Idealizado por Naddeo, o projeto conta hoje com outros três brasileiros e uma portuguesa para realizar oficinas de inglês, fotografia e filmagem. Os seus 25 alunos, por sua vez, vêm do outro lado do mundo: sobretudo da Síria – devastada por uma sangrenta guerra civil –, além de Argélia, Marrocos e Egito. No ambiente multicultural, dois tradutores ajudam na comunicação do dia a dia: Laila, uma espanhola de origem marroquina, e Faridon, um afegão que fala vários dialetos.
Filhos convencem mães a dar depoimento
Nas aulas, os refugiados são convidados a colocar a mão na massa. Professores e alunos, cuja maioria é de jovens entre 18 e 25 anos, se reúnem nos chamados squats, ocupações em prédios abandonados no centro de Atenas onde vivem os imigrantes à espera de uma resposta para os seus pedidos de asilo na Europa.
“O conceito desta experiência é dar voz aos refugiados. É um passo diferente, com um novo formato para capacitá-los a produzir o próprio conteúdo. É muito mais justo que eles mesmos estejam se filmando, tirando suas fotos e entrevistando uns aos outros, seus familiares e seus amigos. Damos as ferramentas para que eles contem as suas histórias”, explicou Naddeo, por telefone da capital grega, ao Globo.
Com equipamentos simples, como máquinas não muito complexas ou até mesmo celulares, os filhos convencem suas mães, por exemplo, a falarem para a câmera - as mulheres mais velhas, sobretudo muçulmanas, tendem a evitar expor a sua imagem. Alguns viram as lentes para si mesmos; e outros filmam momentos emocionantes das suas famílias, como se fossem apenas observadores. Desses pequenos capítulos sairá o documentário no fim no ano que vem. No pano de fundo, estão a longa espera para conseguir as entrevistas do burocrático processo de solicitação de abrigo; a ansiedade e a falta de perspectivas em um continente tão diferente e, ainda, a sensação de ter sido esquecido pelo resto do mundo.

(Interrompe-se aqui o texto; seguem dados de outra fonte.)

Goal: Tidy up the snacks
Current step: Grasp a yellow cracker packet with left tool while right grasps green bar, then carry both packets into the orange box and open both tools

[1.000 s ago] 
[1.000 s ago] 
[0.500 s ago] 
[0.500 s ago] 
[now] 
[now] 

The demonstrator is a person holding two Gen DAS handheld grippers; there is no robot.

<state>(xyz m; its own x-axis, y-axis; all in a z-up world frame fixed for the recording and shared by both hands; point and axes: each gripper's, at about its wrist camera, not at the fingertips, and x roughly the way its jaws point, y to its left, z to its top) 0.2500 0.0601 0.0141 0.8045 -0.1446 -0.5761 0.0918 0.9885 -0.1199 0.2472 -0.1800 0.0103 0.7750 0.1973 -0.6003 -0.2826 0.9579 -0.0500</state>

“São várias histórias que acontecem ao mesmo tempo. Uma delas, por exemplo, é a da síria Roro e do seu marido, que vive na Alemanha porque já conseguiu os papéis necessários; e ela ainda não. Eles não se viam há um ano e meio. E, no meio do processo, ele veio visitá-la. Demos a câmera na mão do sobrinho do casal, que filmou todo o reencontro, desde o momento em que ela saiu de casa para buscá-lo. O abraço no aeroporto é uma cena linda”, contou o brasileiro.
Relatos para o mundo
A partir de janeiro, caberá aos jornalistas e fotógrafos à frente do projeto apenas montar o quebra-cabeças na fase de edição das imagens. Em seguida, o objetivo da iniciativa – que tem apoio financeiro de uma empresa brasileira que trabalha para a inclusão social no setor da saúde – é levar o filme a festivais independentes pelo mundo. A primeira exposição de fotos e de pequenos trechos do documentário já está marcada para o ano que vem em Lisboa.
As experiências do projeto já dão uma prova do clima esperado para o resultado final. No Facebook, o “I am immigrant” já tem vídeos curtos que apresentam, um a um, alguns participantes - e um poço de personalidades por trás do rótulo imposto a quem vive como refugiado. Lá, já encantam os depoimentos de Dani Dark Muhannad, um sírio apelidado de “o refugiado metaleiro”; Sajjad Gholami, um jovem iraniano apaixonado por futebol; ou Mouhip El-Rifay, um ex-taxista sírio, de olhos profundamente azuis, que já morou na Venezuela e hoje apenas sonha em rever seus dois filhos na Alemanha.